Dysplasia in Mouse and Man: Similar or Different?
The retinal histopathology in rd8 mice of different ages (up to 10 months) led to our suggestion of a sequence of abnormalities in laminar architecture. These observations confirm and extend those in previous reports of Crb1-mutant mice. 8,9,33 The disease sequence could be found, not only in animals of increasing ages, but also within the retina of the same animal. There was regional retinal predilection for the dysplasia, the inferior retina, but there were also adjacent regions in the inferior retina of normal appearance. 8,9,33,34 The retinal disorganization in Crb1 deficiency is thought to begin from defects in the OLM, leading from adhesion abnormalities between MG cells and photoreceptors. 50,51 Inner and outer segment material can be seen extending vitread beyond the OLM and into the ONL. Isolated or multiple pseudorosettes are identifiable between the ONL and INL, and there can also be regions in which ONL, pseudorosettes, and INL appear intermingled with poorly defined boundaries between laminae. At this stage of the process, the ONL is thinned, and IS+OS length is reduced. Our cross-sectional histopathology data suggest that this process is a dynamic one, but it is unknown why it occurs at certain retinal sites and at certain times in the life of an animal but not others. Evidence has been provided for acceleration but not induction of the process by light, for dependence on genetic background, and for the possibility that there are continuous repair processes and glial activation and scarring, making any simple interpretation of the disease sequence more complex. 8,9,33,34,36  
Is there a relationship between dysplasia and degeneration in the rd8 mouse? Despite the retinal disorganization, ERG measures of retina-wide function, including photoreceptor (a-wave) responses, were generally normal. We compared the IS+OS length in delaminated retina and adjacent normal-appearing retina in the same animals. Of interest, the well-laminated retinal regions had IS+OS length that was within normal limits compared to age-matched control animal data from comparable regions of the inferior retina. The retinal regions with dysplasia (excluding areas with IS/OS material beginning to extend into the ONL that lead to artifactual measurements) had measurable but significantly reduced IS+OS length. This association of reduced IS+OS length with dysplastic regions suggests that retinal degeneration is a consequence of the disorganization. The patchy nature and altitudinal (inferior) retinal location of disorganized retina most likely explains why the ERG remains normal in most animals, with retinal function deriving from normal patches and functioning, albeit abnormal, dysplastic retina. We tested the hypothesis that the higher S-cone content of the inferior retina reveals a relative decrease in S-cone versus M-cone function in rd8, 34 but there was no such inequality of cone results. 

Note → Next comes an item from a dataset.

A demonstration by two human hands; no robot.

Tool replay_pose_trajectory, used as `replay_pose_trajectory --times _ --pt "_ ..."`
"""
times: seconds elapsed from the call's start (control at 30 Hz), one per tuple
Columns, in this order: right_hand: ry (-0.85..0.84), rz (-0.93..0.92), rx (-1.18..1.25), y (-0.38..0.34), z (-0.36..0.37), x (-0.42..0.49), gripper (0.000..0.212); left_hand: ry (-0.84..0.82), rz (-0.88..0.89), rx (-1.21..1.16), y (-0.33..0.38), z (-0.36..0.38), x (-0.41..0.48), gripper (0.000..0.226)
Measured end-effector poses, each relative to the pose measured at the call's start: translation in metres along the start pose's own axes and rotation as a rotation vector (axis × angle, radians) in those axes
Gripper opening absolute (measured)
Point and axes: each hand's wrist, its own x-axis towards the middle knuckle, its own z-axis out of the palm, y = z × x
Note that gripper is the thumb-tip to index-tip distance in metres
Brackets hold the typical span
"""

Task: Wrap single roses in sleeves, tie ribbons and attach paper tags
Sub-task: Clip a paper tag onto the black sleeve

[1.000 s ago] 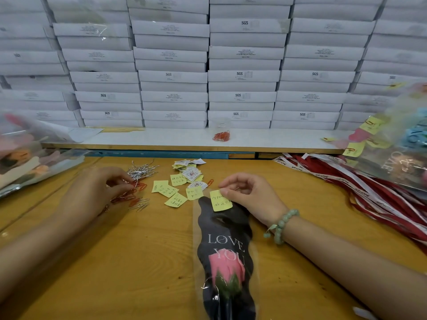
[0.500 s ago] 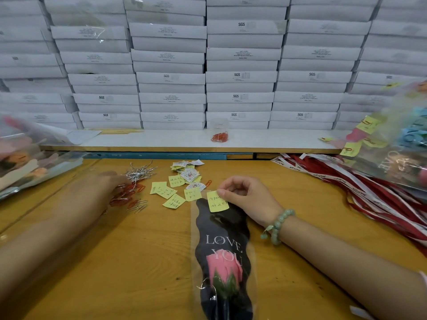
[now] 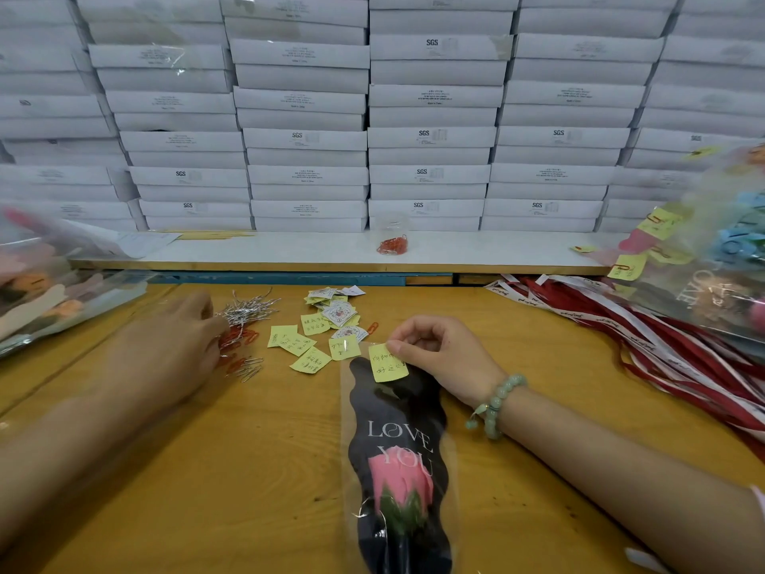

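Right hand (image 3: 439, 354) pinches tag (image 3: 387, 362) onto the sleeve (image 3: 397, 412) top, likely steadying it for clipping | rose (image 3: 399, 482) lies sleeved, centre of the table's (image 3: 248, 470) near edge | left hand (image 3: 174, 345) reaches clips (image 3: 242, 339) farther back, blurred, so its grip can't be told

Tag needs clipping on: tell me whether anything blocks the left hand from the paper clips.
Nothing visible does. The left hand is right at the red paper clips, fingertips touching them or nearly so; blur hides which.
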Motion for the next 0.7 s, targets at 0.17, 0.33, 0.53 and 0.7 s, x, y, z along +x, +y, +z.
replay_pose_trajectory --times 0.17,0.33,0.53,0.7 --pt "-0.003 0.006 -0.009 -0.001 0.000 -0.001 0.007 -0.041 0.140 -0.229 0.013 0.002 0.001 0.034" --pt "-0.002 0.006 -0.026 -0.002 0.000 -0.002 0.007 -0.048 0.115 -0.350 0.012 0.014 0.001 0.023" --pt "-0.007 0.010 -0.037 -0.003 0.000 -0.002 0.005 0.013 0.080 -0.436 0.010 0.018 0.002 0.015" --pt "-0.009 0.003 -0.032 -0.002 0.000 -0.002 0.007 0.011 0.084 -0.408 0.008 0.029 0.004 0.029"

A prominent difference between the human disease and the mouse model is the early and severe loss of retinal function in CRB1-RD compared with the near-normal retinal function in rd8 mice. This functional difference is understandable in relation to retinal morphology. Human CRB1-RD retinas with mainly nondetectable ERGs and extensive midperipheral scotomas are coarsely thickened and delaminated without measurable ONL or IS/OS in extracentral regions, whereas rd8 mice retain mainly normal retina in the superior retina and inferior retinal patches of normal or abnormal (but detectable) photoreceptor structure. At the ages we studied, the rd8 mice did not manifest increased retinal thickness by OCT. Characterization with histopathology and OCT of the various lesions in the rd8 retina also permits some further comparisons with human CRB1-RD. The human disease showed abnormal hyperreflective lesions of various sizes and retinal depths in regions of thickened, nonseeing retina. These hyperreflective lesions show some resemblance to those in rd8 retinas and thus may represent images of pseudorosettes, as has been suggested for another retinopathy with this pathologic pattern. 52 Alternatively, they may be examples of the common pigment migration into the inner retina that occurs in various retinal degenerations. 53,54 Our sampling of OCT scans and en face images in CRB1-RD patients indicated that the larger intraretinal hyperreflective OCT lesions with shadowing of signal from deeper layers did co-register with pigmentary changes visible on en face images. Hyperreflective structures without shadowing were not related to pigmentary change and raise the suspicion that there may be pseudorosettes in human CRB1-RD. Of interest, a human donor eye with a molecularly undefined retinal degeneration did show pseudorosettes. 55 Evidence from the present study is provocative but not sufficient to determine whether the dysplastic lesions in the Crb1-deficient mice have a correlate in the human disease. 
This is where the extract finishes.